The difference for statutory regulation is that the disciplinary procedures and sanctions of the regulator are underpinned by law. This means that if a professional is removed from the register it is illegal for them to continue to practise. A professional removed from a voluntary register would not appear on the register on enquiry and they may not practise where the employer requires its professional staff to be independently regulated.


Who is included within the Public Health Workforce?

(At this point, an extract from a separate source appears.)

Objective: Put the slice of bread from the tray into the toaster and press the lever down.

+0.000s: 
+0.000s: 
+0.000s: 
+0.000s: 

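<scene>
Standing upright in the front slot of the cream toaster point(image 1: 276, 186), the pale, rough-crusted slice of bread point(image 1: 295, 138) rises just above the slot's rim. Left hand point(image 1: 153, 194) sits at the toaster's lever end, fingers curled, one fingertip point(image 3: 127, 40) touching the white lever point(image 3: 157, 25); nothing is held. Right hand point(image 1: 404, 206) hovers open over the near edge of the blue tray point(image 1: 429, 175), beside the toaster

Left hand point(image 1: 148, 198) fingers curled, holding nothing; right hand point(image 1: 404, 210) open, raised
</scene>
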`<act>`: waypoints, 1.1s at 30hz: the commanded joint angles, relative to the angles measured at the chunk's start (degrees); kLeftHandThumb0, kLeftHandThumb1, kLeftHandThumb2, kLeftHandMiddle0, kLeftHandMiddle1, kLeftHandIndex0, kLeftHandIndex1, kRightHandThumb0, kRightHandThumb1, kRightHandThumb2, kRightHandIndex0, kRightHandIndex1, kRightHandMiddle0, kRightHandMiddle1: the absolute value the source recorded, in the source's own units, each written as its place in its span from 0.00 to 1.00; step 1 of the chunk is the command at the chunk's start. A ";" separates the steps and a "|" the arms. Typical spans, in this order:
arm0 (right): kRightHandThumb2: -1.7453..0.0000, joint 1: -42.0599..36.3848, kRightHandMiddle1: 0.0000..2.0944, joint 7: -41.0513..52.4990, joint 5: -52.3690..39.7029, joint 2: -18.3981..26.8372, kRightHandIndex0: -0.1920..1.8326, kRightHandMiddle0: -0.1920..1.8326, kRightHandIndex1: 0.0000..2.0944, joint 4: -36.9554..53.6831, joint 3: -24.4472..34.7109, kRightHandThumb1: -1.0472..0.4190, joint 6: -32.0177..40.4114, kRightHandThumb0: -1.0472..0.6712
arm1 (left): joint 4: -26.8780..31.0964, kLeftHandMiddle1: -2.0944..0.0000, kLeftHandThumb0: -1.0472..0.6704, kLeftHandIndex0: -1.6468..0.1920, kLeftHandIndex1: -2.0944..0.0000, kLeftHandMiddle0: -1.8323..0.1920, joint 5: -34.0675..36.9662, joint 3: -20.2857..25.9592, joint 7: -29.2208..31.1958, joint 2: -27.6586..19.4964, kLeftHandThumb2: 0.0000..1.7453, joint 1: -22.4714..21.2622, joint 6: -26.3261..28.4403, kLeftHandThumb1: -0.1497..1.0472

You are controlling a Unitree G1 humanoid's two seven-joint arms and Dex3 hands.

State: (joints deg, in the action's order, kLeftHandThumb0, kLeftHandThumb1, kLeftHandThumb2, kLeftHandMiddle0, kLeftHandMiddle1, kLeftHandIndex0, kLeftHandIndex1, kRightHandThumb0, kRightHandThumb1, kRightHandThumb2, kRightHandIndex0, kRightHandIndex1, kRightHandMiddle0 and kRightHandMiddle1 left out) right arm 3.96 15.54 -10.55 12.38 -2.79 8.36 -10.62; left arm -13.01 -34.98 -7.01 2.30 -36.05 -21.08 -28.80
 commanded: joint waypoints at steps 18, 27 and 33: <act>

In recent years the public health workforce has been identified within three groupings although this is currently the subject of a consultation by the Department of Health: 


  • Wider workforce:  people who have a role in health improvement, protecting health and wellbeing and reducing health inequalities but who would not necessarily regard themselves as part of the public health/health and wellbeing workforce, for instance, teachers, youth workers, leisure services personnel.
  • Practitioners:  people who spend a major part or all of their time in public health practice.  They are likely to work in multi-professional teams and include people that work with groups and communities as well as with individuals, for instance, Smoking Cessation Advisors. Some of this group may be involved in project delivery.  At a more senior level, they will be providing management and leadership across different organisations.
  • Public health specialists:  this group includes consultants and specialists who work at a strategic level and very senior level.  They will have technical skills, for instance in epidemiology, statistics, environmental health or immunology and be prepared to lead public health action and to support communities to engage with health protection and improvement. , and with health and social care services improvement.


What is the difference between a generalist specialist and a defined specialist?

 The UKPHR views the two categories of specialist registration, defined and generalist, as equivalent. Defined specialist registration responds to the need of employers for specialists with a higher level of expertise in particular areas of public health, such as health protection, health improvement or public health information, amongst others.  Defined specialists work at the same very senior level as general specialists.

The UKPHR requires that generalists and defined registrants have exactly the same knowledge base.  Generalists and defined specialist also are required to have the same skills across all the core areas of public health: surveillance and assessment of the population’s health and well-being; assessing the evidence of effectiveness of health and healthcare programmes and services; policy and strategy development and implementation; and leadership and collaborative working for health.

In addition defined registrants must demonstrate high level skills (at a higher level than general specialists) in specific areas of public health.  In these areas, the depth of expertise required for defined registration balances the breadth of general registration. Higher level competence is assessed against a set of criteria which, in essence, require specialists to demonstrate either (or a combination of):


  • Providing and being recognised for highly specialised expert advice and professional support to others, reflecting advanced theoretical and practical knowledge
  • Undertaking specialised work in organisationally complex and uncertain environments, with a wide reach, requiring a high degree of independent responsibility for decision-making and partnership working

The overall equivalence between general and defined registrants helps to support a flexible and widely competent workforce at specialist level

[i] This is referred to as the Public Protection Duty. The purpose of regulation of professionals is currently being consulted on as part of the Law Commission review of the regulation of healthcare professionals found at http://lawcommission.justice.gov.uk/areas/Healthcare_professions.htm. The Consultation is seeking to expand the purpose of regulation to include the public protection duty  and also  a duty to maintain professional reputation and ensuring proper standards are applied for safe and effective practice.